### [WORK ORDER]
Retype all entries exactly, skipping pictures.

== DATA EXTRACT ==

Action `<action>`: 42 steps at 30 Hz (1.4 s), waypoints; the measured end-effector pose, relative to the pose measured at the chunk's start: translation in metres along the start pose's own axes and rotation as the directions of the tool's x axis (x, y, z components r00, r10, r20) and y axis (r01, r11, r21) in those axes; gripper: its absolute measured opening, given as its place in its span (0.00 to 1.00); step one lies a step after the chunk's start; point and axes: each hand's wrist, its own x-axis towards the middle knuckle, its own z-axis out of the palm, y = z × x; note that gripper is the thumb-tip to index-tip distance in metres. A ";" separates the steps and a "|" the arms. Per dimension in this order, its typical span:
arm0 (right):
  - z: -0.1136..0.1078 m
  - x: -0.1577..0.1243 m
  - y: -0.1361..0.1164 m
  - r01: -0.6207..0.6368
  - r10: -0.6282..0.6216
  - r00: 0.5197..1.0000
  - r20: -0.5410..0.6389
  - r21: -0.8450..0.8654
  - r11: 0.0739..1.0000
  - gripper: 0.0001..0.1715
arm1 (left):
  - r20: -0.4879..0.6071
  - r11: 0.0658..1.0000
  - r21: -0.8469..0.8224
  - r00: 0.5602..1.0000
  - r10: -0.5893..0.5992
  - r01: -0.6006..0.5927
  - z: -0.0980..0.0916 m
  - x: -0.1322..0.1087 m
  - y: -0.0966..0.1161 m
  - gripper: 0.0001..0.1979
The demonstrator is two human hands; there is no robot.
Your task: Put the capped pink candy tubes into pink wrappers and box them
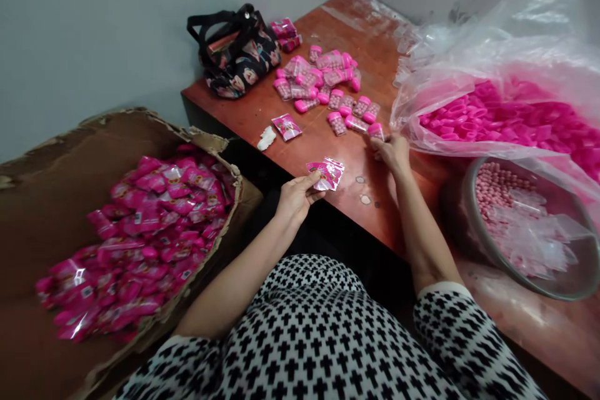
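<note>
My left hand [300, 197] pinches a pink printed sachet [325, 175] over the table's front edge. To the right, my right hand [394, 151] closes its fingers on a small clear candy bottle [375, 130] with a pink cap; its lower part is hidden by the fingers. Just beyond lie several more such bottles [336, 123], filled with pale pink beads, in a loose heap. Another pink sachet [287, 127] lies flat on the table left of them, beside a crumpled white scrap [266, 138].
At the left a cardboard box [140, 115] holds many filled pink packets [164, 219]. A floral handbag [244, 62] stands at the table's far left corner. On the right are a plastic bag of pink caps [497, 115] and a grey bowl [471, 200] with pink beads and clear empty bottles.
</note>
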 end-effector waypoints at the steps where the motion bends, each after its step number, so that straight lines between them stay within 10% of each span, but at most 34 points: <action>1: -0.001 -0.015 0.001 -0.016 0.018 1.000 -0.009 0.152 0.988 0.14 | -0.005 1.000 -0.016 1.000 0.001 -0.001 0.000 0.000 0.000 0.12; 6: 0.003 -0.084 -0.004 -0.108 0.017 0.989 0.149 0.624 0.774 0.16 | 0.036 0.996 -0.009 0.995 0.089 -0.089 0.003 -0.005 -0.006 0.14; 12: 0.023 -0.096 -0.024 -0.261 -0.133 0.870 0.475 0.673 0.692 0.16 | 0.262 0.942 0.297 0.962 0.077 -0.156 0.010 -0.018 -0.008 0.12; 23: 0.043 -0.104 -0.035 -0.120 -0.129 0.949 0.289 0.704 0.700 0.18 | 0.273 0.938 0.314 0.960 0.062 -0.150 -0.003 -0.023 -0.011 0.12; 29: 0.033 -0.122 -0.026 0.003 -0.091 0.992 0.092 0.689 0.725 0.16 | 0.059 0.997 0.070 0.998 0.029 -0.033 0.000 -0.016 -0.007 0.13; 42: 0.052 -0.200 -0.012 -0.089 -0.001 0.988 0.156 0.567 0.819 0.15 | 0.070 0.954 -0.294 0.997 -0.044 0.062 0.016 -0.022 -0.012 0.08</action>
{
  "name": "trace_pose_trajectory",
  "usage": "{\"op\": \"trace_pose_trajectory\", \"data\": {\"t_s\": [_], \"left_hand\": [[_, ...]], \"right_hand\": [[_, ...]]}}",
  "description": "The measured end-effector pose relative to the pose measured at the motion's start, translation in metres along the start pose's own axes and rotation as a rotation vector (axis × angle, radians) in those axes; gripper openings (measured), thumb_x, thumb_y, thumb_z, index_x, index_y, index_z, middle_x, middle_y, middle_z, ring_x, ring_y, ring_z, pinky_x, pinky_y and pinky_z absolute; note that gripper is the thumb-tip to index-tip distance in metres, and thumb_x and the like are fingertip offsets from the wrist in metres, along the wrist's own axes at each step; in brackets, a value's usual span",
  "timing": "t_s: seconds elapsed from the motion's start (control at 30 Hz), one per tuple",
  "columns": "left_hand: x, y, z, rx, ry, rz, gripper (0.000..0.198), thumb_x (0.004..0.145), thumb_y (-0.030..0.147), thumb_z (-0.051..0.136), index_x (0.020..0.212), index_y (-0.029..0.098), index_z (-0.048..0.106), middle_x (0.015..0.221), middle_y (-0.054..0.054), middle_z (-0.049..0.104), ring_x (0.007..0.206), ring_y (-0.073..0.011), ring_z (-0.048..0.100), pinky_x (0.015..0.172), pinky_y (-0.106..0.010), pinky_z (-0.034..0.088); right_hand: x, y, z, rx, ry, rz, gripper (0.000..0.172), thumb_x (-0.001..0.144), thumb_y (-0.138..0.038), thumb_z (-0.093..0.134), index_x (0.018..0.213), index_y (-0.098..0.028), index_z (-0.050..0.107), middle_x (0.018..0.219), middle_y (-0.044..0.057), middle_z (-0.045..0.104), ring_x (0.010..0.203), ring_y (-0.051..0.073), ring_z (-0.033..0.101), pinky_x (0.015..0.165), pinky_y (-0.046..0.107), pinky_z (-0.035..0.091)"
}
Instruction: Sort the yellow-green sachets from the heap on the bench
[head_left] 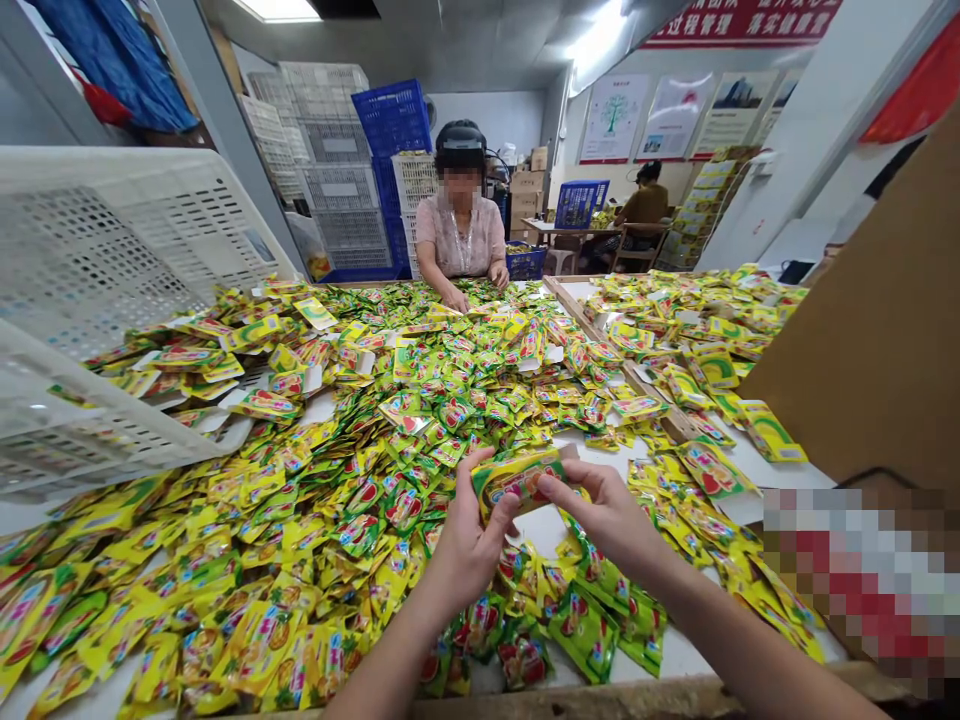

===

### [RESULT FOR THIS EXERCISE]
Action `<action>`: 42 steps at 30 Hz (1.4 s), waypoints; the measured end-effector pose, relative to the pose measured at the chunk's start: translation in metres along the start pose's own axes and rotation as the directions of the tool's x axis (x, y, z components r00, r10, r20) and y axis (r01, r11, r21) in those axes; gripper: its absolute measured opening, given as its place in its span (0.00 to 1.00); step one lies a step after the chunk's start; point and axes: each hand's wrist, its own x-axis towards the middle knuckle, its own z-axis out of the palm, y = z × x; note that gripper is the thumb-tip to index-tip distance in metres. A ";" separates the steps and a "|" the arms. Per dimension in this order, its typical span:
arm0 (right):
  - z: -0.1136..0.1078 m
  - x: -0.1577..0.1243 m
  - y: -0.1361..0.1164 m
  - r01: -0.6207..0.6368
  - r10: -0.6282..0.6216
  - r00: 0.5197..1.0000
  - r20: -0.5410..0.6389
  - r21: -0.8450..0.8654
  - r11: 0.0739..1.0000
  - gripper: 0.0001..0.1715
arm1 (left):
  - r20: -0.4879..0.6071
  - r11: 0.0658..1.0000
  - r21: -0.8469..0.8224
  - r00: 0.5602..1.0000
  - r10: -0.5893..0.5992
  - r01: -0.6006..0.5927
  - z: -0.0980..0.0916 m
  - x: -0.1322..0.1087 m
  - y: -0.0966..0.1161 m
  - gripper: 0.0001..0.1979
The demonstrator is two human hands; there is no robot.
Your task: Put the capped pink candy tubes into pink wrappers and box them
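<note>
My left hand [300, 197] pinches a pink printed sachet [325, 175] over the table's front edge. To the right, my right hand [394, 151] closes its fingers on a small clear candy bottle [375, 130] with a pink cap; its lower part is hidden by the fingers. Just beyond lie several more such bottles [336, 123], filled with pale pink beads, in a loose heap. Another pink sachet [287, 127] lies flat on the table left of them, beside a crumpled white scrap [266, 138].
At the left a cardboard box [140, 115] holds many filled pink packets [164, 219]. A floral handbag [244, 62] stands at the table's far left corner. On the right are a plastic bag of pink caps [497, 115] and a grey bowl [471, 200] with pink beads and clear empty bottles.
</note>
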 end-effector waypoints at the steps where the motion bends, each after its step number, so that straight lines between them stay within 10% of each span, but at most 34 points: <action>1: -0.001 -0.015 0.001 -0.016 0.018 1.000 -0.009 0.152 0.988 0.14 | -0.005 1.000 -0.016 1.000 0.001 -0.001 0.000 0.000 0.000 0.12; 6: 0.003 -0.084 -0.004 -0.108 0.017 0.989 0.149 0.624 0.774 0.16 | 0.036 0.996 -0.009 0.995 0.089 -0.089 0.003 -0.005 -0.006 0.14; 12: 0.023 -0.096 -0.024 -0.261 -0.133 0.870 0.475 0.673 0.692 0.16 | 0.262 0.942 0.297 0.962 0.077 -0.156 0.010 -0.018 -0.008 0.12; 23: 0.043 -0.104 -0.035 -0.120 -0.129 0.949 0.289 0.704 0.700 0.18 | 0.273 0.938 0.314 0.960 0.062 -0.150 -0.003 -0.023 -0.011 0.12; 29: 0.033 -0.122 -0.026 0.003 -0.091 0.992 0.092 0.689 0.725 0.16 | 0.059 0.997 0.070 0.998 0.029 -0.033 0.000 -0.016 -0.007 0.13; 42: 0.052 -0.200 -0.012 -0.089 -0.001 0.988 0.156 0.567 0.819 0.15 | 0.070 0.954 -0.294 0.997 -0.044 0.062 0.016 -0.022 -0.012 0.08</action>
{
  "name": "trace_pose_trajectory",
  "usage": "{\"op\": \"trace_pose_trajectory\", \"data\": {\"t_s\": [_], \"left_hand\": [[_, ...]], \"right_hand\": [[_, ...]]}}",
  "description": "The measured end-effector pose relative to the pose measured at the motion's start, translation in metres along the start pose's own axes and rotation as a rotation vector (axis × angle, radians) in those axes; gripper openings (measured), thumb_x, thumb_y, thumb_z, index_x, index_y, index_z, middle_x, middle_y, middle_z, ring_x, ring_y, ring_z, pinky_x, pinky_y and pinky_z absolute; note that gripper is the thumb-tip to index-tip distance in metres, and thumb_x and the like are fingertip offsets from the wrist in metres, along the wrist's own axes at each step; in brackets, a value's usual span",
  "timing": "t_s: seconds elapsed from the motion's start (control at 30 Hz), one per tuple",
  "columns": "left_hand: x, y, z, rx, ry, rz, gripper (0.000..0.198), thumb_x (0.004..0.145), thumb_y (-0.030..0.147), thumb_z (-0.051..0.136), index_x (0.020..0.212), index_y (-0.029..0.098), index_z (-0.048..0.106), middle_x (0.015..0.221), middle_y (-0.054..0.054), middle_z (-0.049..0.104), ring_x (0.007..0.206), ring_y (-0.073..0.011), ring_z (-0.048..0.100), pinky_x (0.015..0.172), pinky_y (-0.106..0.010), pinky_z (-0.034..0.088); right_hand: x, y, z, rx, ry, rz, gripper (0.000..0.172), thumb_x (-0.001..0.144), thumb_y (-0.138..0.038), thumb_z (-0.093..0.134), index_x (0.018..0.213), index_y (-0.098..0.028), index_z (-0.050..0.107), middle_x (0.018..0.219), middle_y (-0.044..0.057), middle_z (-0.045..0.104), ring_x (0.010..0.203), ring_y (-0.051..0.073), ring_z (-0.033..0.101), pinky_x (0.015..0.165), pinky_y (-0.046..0.107), pinky_z (-0.035..0.091)"
}
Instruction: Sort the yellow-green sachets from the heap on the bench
[head_left] 

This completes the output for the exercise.